Pendant quelque temps, en le voyant si peu préoccupé de sa femme, menant seul comme auparavant son existence mondaine, elle avait fortement espéré que Valderez séjournerait aux Hauts-Sapins, avec Guillemette, pendant la durée de la saison des chasses à Arnelles. Un jour, peu de temps après le retour d'Elie de sa croisière, elle lui en parla incidemment. Il la regarda d'un air étonné, un peu sardonique, en ripostant:
-- A quoi songez-vous, ma mère?
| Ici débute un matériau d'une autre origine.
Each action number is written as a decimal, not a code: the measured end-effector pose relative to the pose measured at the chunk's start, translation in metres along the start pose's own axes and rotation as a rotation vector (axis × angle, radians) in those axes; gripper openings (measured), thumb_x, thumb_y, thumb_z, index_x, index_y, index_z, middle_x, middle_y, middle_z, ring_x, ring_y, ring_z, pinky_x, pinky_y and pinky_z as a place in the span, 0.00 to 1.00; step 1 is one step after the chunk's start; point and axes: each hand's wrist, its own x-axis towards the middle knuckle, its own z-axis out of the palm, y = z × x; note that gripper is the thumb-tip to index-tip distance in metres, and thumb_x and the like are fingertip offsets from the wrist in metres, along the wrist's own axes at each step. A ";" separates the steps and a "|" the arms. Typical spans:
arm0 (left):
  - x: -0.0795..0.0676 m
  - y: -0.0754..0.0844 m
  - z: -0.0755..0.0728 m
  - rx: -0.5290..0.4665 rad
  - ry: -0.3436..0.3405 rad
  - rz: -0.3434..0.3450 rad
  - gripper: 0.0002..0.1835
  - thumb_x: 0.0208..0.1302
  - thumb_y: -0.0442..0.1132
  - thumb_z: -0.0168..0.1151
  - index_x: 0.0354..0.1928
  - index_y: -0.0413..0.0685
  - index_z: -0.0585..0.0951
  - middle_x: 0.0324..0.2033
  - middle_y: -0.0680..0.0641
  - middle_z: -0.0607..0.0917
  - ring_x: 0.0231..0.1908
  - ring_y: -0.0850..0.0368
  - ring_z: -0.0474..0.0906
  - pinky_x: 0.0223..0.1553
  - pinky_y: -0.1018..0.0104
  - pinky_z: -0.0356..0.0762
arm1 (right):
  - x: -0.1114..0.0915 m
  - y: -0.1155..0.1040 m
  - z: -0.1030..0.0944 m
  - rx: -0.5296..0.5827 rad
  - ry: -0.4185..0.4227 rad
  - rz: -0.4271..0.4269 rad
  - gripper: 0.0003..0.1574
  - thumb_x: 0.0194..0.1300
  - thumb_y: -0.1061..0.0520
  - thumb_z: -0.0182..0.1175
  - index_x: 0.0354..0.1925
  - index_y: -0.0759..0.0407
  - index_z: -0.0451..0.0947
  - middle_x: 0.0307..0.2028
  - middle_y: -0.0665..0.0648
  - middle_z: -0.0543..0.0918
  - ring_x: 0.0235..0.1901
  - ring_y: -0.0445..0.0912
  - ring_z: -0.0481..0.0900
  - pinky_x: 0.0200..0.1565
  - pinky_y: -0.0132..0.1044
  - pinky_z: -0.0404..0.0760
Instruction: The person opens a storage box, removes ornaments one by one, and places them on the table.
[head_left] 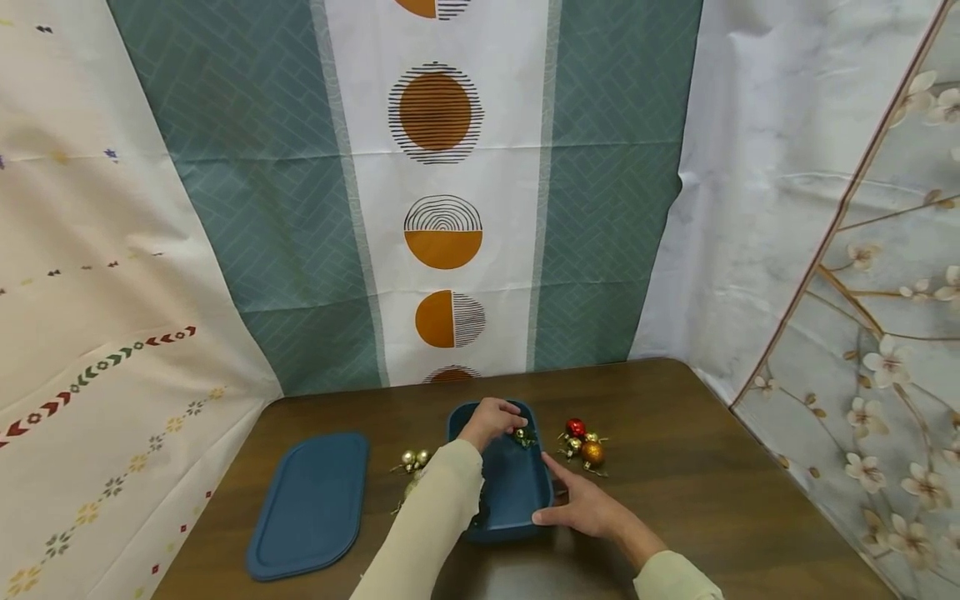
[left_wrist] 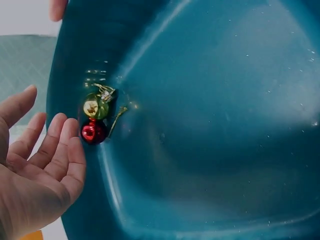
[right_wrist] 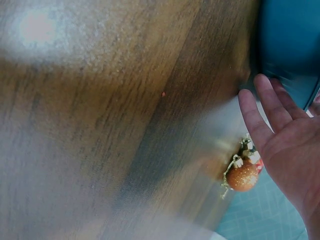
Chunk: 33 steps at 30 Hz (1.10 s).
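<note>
A blue plastic container [head_left: 513, 492] stands open on the table. My left hand [head_left: 493, 419] reaches over its far end, fingers loosely extended and nothing held. Right by those fingertips, small baubles lie in the container's corner: a gold bauble [left_wrist: 95, 106] and a red bauble [left_wrist: 94, 131], with gold hanging strings. My right hand [head_left: 585, 504] is at the container's right side, thumb and fingers spread along the wall. In the right wrist view, the fingers [right_wrist: 272, 102] are straight and reach the outer wall. Part of the container's left side is hidden behind my left sleeve.
Right of the container lies a group of ornaments, among them a red bauble [head_left: 575, 427] and an orange bauble [head_left: 592, 452]. Gold baubles [head_left: 408, 457] lie on the left, partly behind the sleeve. A blue lid [head_left: 311, 504] rests flat on the wooden table [head_left: 675, 483]. Patterned cloths hang behind.
</note>
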 end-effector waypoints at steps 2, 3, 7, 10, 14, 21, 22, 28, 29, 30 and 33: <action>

Si Valderez avait le désir d'aller passer quelque temps dans le Jura, ce n'est pas ce moment-là qu'elle choisirait, car, naturellement, il est indispensable que ma femme se trouve là pour faire les honneurs de notre demeure.
Quelque temps après, le départ et l'installation à Arnelles de M. de Ghiliac venaient montrer à sa mère que son influence conjugale était peut-être beaucoup plus apparente que réelle.
Et quand, en arrivant à Arnelles, elle vit Valderez dans tout l'épanouissement d'une beauté qui s'était augmentée encore, quand elle remarqua la grâce incomparable avec laquelle elle portait ses toilettes, signées d'un des grands maîtres de la couture, tous les démons de la jalousie s'agitèrent en elle. M. d'Essil l'avait dit un jour à sa femme: Mme de Ghiliac ne pouvait pardonner à une bru des torts de ce genre.